El Cirineo silencioso 

El dolor atraviesa toda vida humana y nos enfrenta al misterio más hondo de nosotros mismos. Ante él, la fe cristiana no ofrece evasión, sino sentido: un Dios que carga la cruz y nos invita a ser un cireneo silencioso del sufrimiento ajeno.

2 de marzo de 2026·Tiempo de lectura: 2 minutos

La existencia humana tiene algunos pozos insondables a los que cuesta asomarse. Son aquellos que nos hacen experimentar el vértigo, la inseguridad de quién no conoce las aristas y las formas punzantes que esculpen su abrupto brocal.
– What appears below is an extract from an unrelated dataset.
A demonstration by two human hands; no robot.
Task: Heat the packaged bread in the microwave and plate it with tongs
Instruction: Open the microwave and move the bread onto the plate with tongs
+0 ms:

El misterio del dolor es uno de estos pozos. Quizás uno de los más profundos e ininteligibles, donde la razón pierde la batalla en muchas ocasiones y, paradójicamente, el que devuelve el reflejo más certero de cada uno de nosotros. 

Toda vida tiene dolor, del dolor nace la vida y aún así, el hombre siente una repulsión natural hacia algo que, vivido sin sentido no encuentra explicación dentro de la llamada a la plenitud que se entrevenera en el alma humana como imagen de Dios que es. Por eso es a Dios al que se dirige la eterna pregunta sobre el sentido del dolor, como señalaba san Juan Pablo II en la Carta Apostólica Salvifici Doloris: “¿Por qué el mal? Ambas preguntas son difíciles cuando las hace el hombre al hombre como también cuando el hombre las hace a Dios. En efecto, el hombre no hace esta pregunta al mundo, aunque muchas veces el sufrimiento provenga de él, sino que la hace a Dios como Creador y Señor del mundo. Cristo da la respuesta al interrogante sobre el sufrimiento y sobre el sentido del mismo, no sólo con sus enseñanzas, es decir, con la Buena Nueva, sino ante todo con su propio sufrimiento”.

Para quienes piensen que los cristianos “persiguen el dolor” o para aquellos que, por el contrario, los acusan de esconder la cara menos amable del mundo en una especie de consuelo beatífico, la cruz sigue siendo la respuesta. Esa respuesta fue la que recibió Simón de Cirene, ese que “pasaba por ahí”, y al que le “forzaron” a llevar la Cruz de Cristo. No se recoge en los evangelios ninguna palabra del Cirineo, ni de queja, ni de lo contrario. Es el hombre del silencio, el que acompañó los pasos de una condenación que no era suya… pero era por él. 

La Vida de Dios pasa por la cruz, pero no como un símbolo de muerte, de desesperanza, sino como llave de Vida. Como reza ese punto de meditación que acompaña la II estación del Via Crucis escrito por san Josemaría “Hay en el ambiente una especie de miedo a la Cruz, a la Cruz del Señor. Y es que han empezado a llamar cruces a todas las cosas desagradables que suceden en la vida, y no saben llevarlas con sentido de hijos de Dios, con visión sobrenatural. ¡Hasta quitan las cruces que plantaron nuestros abuelos en los caminos…! En la Pasión, la Cruz dejó de ser símbolo de castigo para convertirse en señal de victoria. La Cruz es el emblema del Redentor: in quo est salus, vita et resurrectio nostra: allí está nuestra salud, nuestra vida y nuestra resurrección”.

Vida y muerte. Cruz y luz. Dolor y alegría. Antónimos de la vida humana que es, en sí, la paradoja contradictoria de dos que son uno. El cristiano sabe que no se trata de “buscar” el dolor sino, más bien, de aceptar el que viene y acompañar y aliviar al que sufre: de ser, en definitiva, Cirineo silencioso.